1 Also requires weaponisation of superintelligence as it must stop all other projects ASAP.
What’s wrong with just using AI for obvious stuff like curing death while you solve metaethics? Not necessary disagree about usefulness of people in the field changing their attitude, but more towards “the problem is hard, so we should not run CEV on day one”.
Elieser changed his mind no later than April 2022 or even November 2021, but that’s a nitpick.
I don’t think that I understand how a metaethics can be less restrictive than Yudkowsky’s proposal. What I suspect is that metaethics restricts the set of possible ethoses more profoundly than Yudkowsky believes and that there are two attractors, one of which contradicts current humanity’s drives.
Assuming no AI takeover, in my world model the worse-case scenario is that the AI’s values are aligned to postmodernist slop which has likely occupied the Western philosophy, not that philosophical problems actually end unsolved.
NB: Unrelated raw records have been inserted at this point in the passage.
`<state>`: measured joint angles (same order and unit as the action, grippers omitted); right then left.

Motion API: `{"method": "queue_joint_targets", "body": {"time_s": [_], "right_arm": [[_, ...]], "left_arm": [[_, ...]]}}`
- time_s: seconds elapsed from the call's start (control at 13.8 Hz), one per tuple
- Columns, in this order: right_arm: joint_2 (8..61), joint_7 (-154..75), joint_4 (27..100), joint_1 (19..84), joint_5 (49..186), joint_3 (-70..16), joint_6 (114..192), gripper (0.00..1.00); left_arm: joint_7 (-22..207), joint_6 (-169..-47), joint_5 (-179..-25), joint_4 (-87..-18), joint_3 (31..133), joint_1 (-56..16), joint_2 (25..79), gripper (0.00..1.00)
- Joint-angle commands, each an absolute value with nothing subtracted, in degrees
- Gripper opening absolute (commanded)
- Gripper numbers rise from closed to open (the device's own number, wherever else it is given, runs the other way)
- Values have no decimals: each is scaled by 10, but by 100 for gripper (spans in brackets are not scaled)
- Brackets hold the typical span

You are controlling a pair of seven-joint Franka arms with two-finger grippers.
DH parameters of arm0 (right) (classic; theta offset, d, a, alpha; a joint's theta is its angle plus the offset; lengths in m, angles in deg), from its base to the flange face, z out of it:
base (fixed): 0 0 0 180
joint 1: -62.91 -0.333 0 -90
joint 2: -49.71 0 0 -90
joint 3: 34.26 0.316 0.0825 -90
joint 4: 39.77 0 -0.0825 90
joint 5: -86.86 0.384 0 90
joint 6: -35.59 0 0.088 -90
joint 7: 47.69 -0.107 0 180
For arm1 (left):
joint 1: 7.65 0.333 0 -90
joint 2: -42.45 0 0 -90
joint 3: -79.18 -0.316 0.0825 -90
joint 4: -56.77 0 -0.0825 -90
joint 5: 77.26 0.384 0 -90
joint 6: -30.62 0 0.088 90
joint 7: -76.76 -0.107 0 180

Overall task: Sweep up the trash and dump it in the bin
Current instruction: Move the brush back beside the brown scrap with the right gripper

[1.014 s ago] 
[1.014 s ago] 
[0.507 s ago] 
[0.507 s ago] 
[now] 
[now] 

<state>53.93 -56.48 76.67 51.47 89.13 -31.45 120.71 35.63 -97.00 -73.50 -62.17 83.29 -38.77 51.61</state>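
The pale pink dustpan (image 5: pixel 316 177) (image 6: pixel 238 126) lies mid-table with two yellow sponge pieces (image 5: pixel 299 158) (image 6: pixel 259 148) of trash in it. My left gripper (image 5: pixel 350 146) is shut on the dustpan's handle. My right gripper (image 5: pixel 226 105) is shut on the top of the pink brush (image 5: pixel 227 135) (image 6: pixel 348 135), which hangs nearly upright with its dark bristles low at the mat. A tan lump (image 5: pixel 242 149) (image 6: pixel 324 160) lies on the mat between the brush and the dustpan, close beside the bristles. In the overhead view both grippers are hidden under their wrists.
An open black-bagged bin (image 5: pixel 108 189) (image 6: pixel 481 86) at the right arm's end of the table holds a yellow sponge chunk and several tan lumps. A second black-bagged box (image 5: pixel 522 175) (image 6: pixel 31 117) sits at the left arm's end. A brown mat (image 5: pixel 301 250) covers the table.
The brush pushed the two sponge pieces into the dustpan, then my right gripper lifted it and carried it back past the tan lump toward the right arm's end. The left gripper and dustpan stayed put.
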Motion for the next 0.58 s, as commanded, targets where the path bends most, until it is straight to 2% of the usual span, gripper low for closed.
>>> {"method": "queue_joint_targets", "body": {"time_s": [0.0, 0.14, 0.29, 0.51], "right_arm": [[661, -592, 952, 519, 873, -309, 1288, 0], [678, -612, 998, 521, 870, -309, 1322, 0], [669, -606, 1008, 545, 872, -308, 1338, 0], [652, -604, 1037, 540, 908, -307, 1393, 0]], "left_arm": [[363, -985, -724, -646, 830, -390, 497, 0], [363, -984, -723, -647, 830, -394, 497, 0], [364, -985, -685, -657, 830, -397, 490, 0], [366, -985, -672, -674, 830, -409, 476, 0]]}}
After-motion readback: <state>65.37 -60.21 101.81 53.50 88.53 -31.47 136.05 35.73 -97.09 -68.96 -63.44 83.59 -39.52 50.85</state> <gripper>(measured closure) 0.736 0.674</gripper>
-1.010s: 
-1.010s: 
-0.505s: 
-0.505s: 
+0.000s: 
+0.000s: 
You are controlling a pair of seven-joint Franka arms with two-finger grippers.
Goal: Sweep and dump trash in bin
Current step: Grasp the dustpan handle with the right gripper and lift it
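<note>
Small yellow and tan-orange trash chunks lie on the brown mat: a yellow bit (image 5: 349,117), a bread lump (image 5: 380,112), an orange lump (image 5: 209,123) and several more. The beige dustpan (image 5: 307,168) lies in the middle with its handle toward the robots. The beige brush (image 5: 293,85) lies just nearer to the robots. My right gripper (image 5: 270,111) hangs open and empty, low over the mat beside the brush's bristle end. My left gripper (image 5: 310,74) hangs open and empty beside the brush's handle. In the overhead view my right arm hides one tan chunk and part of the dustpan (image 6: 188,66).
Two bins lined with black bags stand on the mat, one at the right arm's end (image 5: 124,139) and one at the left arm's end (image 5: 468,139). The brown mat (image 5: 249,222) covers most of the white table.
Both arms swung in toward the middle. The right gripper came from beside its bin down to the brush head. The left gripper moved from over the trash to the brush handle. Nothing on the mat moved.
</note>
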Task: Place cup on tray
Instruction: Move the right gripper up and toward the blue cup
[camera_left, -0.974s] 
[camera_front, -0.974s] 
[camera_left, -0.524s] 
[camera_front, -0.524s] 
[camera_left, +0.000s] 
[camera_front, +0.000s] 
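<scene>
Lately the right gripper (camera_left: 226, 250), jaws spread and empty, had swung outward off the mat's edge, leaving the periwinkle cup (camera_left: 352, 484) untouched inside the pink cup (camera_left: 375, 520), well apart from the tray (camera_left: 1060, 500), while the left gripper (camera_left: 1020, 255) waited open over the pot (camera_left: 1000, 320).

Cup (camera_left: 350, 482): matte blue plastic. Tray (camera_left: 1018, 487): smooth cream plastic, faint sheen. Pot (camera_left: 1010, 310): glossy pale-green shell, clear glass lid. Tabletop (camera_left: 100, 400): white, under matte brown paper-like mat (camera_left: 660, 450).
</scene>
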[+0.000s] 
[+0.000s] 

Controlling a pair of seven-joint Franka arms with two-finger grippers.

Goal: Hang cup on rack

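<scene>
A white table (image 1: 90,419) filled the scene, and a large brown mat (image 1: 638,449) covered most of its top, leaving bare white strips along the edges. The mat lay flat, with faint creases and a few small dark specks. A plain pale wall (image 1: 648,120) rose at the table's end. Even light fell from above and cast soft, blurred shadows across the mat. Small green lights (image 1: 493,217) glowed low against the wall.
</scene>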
How likely are there to exist two different decision theories such that none is better than another?
Is there at all a plausible way for mankind to escape to other universes if our universe is simulated? What is the most plausible scenario for such a simulation to appear at all? Or does it produce paradoxes like the Plato-Socrates paradox where two sentences referring to each other become completely devoid of meaning?